§ TASK DIRECTIONS: Take the data below. Output it exactly from its first line through the line containing "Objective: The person".

§ SUPPLIED DATA:

------------

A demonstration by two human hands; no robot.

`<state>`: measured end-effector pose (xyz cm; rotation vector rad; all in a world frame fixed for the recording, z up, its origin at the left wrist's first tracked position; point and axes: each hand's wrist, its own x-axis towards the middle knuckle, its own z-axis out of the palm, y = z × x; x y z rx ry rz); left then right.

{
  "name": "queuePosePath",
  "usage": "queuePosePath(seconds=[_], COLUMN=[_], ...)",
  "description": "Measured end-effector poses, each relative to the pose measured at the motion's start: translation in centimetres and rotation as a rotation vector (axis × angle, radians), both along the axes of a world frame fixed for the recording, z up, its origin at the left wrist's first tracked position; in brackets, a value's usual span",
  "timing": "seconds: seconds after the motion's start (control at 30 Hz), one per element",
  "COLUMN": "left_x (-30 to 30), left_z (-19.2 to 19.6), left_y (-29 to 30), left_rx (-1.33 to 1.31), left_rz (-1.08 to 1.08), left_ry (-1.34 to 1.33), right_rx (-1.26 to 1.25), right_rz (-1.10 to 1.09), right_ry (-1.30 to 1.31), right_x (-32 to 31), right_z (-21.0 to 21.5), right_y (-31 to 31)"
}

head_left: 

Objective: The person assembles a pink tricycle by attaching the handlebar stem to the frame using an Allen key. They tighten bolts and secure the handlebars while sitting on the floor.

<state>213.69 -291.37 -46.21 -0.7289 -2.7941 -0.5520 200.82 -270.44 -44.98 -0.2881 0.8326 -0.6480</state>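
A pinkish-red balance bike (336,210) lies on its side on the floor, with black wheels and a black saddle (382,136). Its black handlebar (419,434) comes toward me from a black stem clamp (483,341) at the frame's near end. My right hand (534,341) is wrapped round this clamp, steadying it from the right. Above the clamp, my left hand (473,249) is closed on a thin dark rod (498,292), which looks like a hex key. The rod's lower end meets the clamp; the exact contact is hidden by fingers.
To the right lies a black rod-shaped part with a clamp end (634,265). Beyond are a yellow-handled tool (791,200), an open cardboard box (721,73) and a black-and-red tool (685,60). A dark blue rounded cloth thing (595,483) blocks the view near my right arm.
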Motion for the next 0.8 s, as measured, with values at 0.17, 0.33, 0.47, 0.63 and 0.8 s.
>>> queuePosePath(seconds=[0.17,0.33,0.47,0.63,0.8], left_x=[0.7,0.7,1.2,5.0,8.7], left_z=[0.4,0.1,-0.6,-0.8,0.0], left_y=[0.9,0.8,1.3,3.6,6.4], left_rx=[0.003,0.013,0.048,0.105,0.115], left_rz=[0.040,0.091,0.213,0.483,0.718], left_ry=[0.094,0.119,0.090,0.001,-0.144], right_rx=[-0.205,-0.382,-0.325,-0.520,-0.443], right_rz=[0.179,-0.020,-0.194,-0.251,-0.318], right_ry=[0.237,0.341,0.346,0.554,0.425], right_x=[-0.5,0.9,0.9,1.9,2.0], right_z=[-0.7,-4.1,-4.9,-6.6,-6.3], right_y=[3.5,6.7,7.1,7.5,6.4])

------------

§ OUTPUT:
A demonstration by two human hands; no robot.

`<state>`: measured end-effector pose (xyz cm; rotation vector rad; all in a world frame fixed for the recording, z up, its origin at the left wrist's first tracked position; point and axes: each hand's wrist, its own x-axis towards the middle knuckle, its own z-axis out of the palm, y = z × x; x y z rx ry rz); left then right.

{
  "name": "queuePosePath",
  "usage": "queuePosePath(seconds=[_], COLUMN=[_], ...)",
  "description": "Measured end-effector poses, each relative to the pose measured at the motion's start: translation in centimetres and rotation as a rotation vector (axis × angle, radians), both along the axes of a world frame fixed for the recording, z up, its origin at the left wrist's first tracked position; in brackets, a value's usual span",
  "timing": "seconds: seconds after the motion's start (control at 30 Hz), one per element",
  "COLUMN": "left_x (-30 to 30), left_z (-19.2 to 19.6), left_y (-29 to 30), left_rx (-1.33 to 1.31), left_rz (-1.08 to 1.08), left_ry (-1.34 to 1.33), right_rx (-1.26 to 1.25), right_rz (-1.10 to 1.09), right_ry (-1.30 to 1.31), right_x (-32 to 31), right_z (-21.0 to 21.5), right_y (-31 to 31)"
}

head_left: 

Objective: The person assembles a pink tricycle by attaching the handlebar stem to the frame using an Allen key. They tighten bolts and secure the handlebars while sitting on the floor.

The exercise is finished.